Exercise aim: Only one portion of the data is to be written out: from the line bearing "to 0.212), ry" through the line bearing "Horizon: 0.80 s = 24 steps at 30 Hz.". Write it exactly as it appears.

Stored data
>>>>>

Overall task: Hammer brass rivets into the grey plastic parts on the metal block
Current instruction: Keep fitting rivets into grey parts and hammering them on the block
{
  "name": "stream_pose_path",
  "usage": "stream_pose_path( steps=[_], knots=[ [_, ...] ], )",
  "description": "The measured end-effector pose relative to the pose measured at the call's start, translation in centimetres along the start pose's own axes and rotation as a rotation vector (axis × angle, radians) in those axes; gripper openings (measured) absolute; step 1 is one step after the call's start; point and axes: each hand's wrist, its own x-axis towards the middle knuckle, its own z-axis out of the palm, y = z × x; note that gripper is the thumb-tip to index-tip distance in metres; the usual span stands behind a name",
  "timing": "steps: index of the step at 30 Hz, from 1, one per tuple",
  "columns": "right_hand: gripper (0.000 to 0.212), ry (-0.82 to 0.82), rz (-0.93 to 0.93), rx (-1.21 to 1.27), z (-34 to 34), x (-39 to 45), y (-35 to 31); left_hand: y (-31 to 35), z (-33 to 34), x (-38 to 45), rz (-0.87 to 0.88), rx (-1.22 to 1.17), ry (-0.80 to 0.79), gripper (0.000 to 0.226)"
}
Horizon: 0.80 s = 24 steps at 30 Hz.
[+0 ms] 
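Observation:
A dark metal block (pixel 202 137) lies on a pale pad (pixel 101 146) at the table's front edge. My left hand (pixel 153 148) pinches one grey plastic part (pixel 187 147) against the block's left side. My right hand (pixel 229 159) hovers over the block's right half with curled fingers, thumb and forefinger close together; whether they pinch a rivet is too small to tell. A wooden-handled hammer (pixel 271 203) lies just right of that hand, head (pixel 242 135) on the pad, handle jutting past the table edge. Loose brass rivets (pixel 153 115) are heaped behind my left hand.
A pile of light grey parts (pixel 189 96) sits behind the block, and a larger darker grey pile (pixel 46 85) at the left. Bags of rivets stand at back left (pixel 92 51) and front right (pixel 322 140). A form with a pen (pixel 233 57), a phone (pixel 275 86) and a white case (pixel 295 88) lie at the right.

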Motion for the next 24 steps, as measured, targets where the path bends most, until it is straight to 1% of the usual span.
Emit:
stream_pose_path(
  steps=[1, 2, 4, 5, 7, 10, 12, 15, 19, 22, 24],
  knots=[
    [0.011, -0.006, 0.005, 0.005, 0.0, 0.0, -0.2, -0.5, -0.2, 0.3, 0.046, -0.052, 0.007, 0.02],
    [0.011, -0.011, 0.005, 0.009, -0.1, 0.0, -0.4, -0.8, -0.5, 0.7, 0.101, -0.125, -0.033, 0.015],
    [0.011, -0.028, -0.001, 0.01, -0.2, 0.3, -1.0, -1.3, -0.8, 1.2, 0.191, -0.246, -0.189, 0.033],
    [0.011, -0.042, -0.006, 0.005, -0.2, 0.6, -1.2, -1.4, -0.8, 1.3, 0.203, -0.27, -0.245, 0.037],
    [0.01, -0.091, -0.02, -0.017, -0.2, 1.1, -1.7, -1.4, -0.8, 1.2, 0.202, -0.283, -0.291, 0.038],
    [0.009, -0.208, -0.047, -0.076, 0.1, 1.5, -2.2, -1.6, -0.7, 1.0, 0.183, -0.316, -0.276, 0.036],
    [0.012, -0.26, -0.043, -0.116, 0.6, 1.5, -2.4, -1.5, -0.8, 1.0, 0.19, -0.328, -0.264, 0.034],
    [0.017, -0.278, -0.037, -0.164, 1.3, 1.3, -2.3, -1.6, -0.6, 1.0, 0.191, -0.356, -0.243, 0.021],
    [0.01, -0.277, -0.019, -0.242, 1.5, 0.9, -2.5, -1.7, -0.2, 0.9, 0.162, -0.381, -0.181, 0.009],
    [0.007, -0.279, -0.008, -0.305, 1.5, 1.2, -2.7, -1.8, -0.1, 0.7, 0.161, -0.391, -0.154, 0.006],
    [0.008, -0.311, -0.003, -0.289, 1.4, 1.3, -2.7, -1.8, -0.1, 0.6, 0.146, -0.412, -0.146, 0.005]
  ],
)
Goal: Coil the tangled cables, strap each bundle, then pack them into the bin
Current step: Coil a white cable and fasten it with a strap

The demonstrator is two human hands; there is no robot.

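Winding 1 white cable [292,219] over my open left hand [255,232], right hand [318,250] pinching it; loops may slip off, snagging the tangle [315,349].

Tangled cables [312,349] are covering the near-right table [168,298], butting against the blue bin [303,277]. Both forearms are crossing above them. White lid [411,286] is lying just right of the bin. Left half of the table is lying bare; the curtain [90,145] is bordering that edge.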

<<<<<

Answer box:
  "columns": "right_hand: gripper (0.000 to 0.212), ry (-0.82 to 0.82), rz (-0.93 to 0.93), rx (-1.21 to 1.27), z (-34 to 34), x (-39 to 45), y (-35 to 31); left_hand: y (-31 to 35), z (-33 to 34), x (-38 to 45), rz (-0.87 to 0.88), rx (-1.22 to 1.17), ry (-0.80 to 0.79), gripper (0.000 to 0.226)"
}
Horizon: 0.80 s = 24 steps at 30 Hz.

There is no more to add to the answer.